Anéfis, au Nord-Mali, a vu se dérouler ce dimanche un échange de prisonniers entre les FAMa et le FLA. Une nouvelle fenêtre est ainsi ouverte dans le bras de fer entre les deux camps, même si la paix semble encore lointaine.
Une scène inhabituelle s’est déroulée ce dimanche 23 août 2026 à Anéfis, dans le nord du Mali. Vingt-deux militaires maliens détenus par le Front de libération de l’Azawad (FLA) ont retrouvé la liberté en échange de neuf prisonniers liés au mouvement. C’est le soulagement dans les familles des soldats libérés, puisqu’après des mois d’incertitude, les 22 militaires vont pouvoir retrouver leurs proches et leurs camarades.

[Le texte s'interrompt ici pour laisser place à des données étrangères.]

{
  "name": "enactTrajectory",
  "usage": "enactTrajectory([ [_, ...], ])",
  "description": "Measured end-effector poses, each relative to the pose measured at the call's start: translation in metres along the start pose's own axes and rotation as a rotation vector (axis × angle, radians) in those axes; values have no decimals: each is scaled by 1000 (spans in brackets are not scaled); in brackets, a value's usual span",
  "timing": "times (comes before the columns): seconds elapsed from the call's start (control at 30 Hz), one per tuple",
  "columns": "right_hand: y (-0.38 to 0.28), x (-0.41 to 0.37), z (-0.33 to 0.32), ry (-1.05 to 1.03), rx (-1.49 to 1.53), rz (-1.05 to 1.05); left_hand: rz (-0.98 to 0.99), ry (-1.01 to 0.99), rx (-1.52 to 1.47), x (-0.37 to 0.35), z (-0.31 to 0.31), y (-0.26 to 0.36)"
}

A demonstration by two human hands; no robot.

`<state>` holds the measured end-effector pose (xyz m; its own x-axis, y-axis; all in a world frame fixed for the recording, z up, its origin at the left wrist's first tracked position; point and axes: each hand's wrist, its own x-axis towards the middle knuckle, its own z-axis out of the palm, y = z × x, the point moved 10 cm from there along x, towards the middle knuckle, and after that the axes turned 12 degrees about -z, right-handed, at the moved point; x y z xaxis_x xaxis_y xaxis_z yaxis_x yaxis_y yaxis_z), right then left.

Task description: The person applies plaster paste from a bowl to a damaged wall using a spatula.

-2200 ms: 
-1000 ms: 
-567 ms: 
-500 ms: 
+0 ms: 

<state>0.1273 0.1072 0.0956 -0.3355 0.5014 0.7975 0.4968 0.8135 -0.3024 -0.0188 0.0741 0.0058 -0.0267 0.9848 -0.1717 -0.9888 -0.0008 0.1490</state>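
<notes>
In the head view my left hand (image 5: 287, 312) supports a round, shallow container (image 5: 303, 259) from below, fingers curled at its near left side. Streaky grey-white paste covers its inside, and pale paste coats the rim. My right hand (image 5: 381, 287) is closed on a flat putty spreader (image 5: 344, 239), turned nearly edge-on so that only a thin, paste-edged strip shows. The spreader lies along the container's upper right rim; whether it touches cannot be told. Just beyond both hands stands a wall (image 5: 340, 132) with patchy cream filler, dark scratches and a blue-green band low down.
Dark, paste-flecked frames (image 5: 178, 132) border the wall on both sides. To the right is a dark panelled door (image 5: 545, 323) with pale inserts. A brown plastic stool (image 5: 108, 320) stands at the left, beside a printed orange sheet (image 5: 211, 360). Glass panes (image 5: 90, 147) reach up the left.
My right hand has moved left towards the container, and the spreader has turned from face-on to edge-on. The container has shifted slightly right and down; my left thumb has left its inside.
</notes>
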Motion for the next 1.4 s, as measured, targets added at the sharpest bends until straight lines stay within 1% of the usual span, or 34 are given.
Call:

Anéfis, un lieu chargé de symboles
Cette opération intervient quelques jours seulement après la libération de 82 militaires maliens capturés lors des attaques du 25 avril. Le retour de ces soldats avait déjà été présenté à Bamako comme une victoire importante pour les familles et pour l’armée. Le FLA avait également annoncé la libération de plusieurs autres soldats blessés. La répétition de ces gestes montre que, malgré la poursuite du conflit, des canaux de communication restent ouverts entre les différents camps. L’échange d’Anéfis se distingue toutefois par son caractère réciproque : chacun des deux camps a remis des prisonniers. Cela peut constituer un signe encourageant, sans pour autant signifier que les divergences politiques ou militaires sont sur le point d’être réglées.
Le choix d’Anéfis n’est pas anodin. Cette localité de la région de Kidal a été au cœur de violents affrontements entre les FAMa soutenus par l’Africa Corps russe et les groupes armés du nord. Quelques semaines après les combats, voir des représentants des deux camps se retrouver dans cette même zone pour organiser un échange constitue un contraste saisissant. Le dialogue a cette fois permis de résoudre au moins une partie d’un dossier particulièrement sensible. Les modalités précises des négociations, ainsi que l’identité des éventuels intermédiaires, n’ont toutefois pas encore été détaillées publiquement.
Un signal positif, mais la paix reste encore loin
Les échanges de prisonniers peuvent permettent de créer un minimum de confiance et, parfois, de préparer des discussions. Mais on est encore vraiment loin de la paix. Le conflit dans le nord du Mali demeure profond. Le FLA continue de contester l’autorité de Bamako, tandis que les forces maliennes poursuivent leurs opérations pour réaffirmer le contrôle du territoire.
Pour l’heure, l’échange d’Anéfis est donc surtout un geste humanitaire et un signal de désescalade ne changeant pas grand-chose à la situation sur le terrain. Mais il faudra observer les suites qui lui seront données.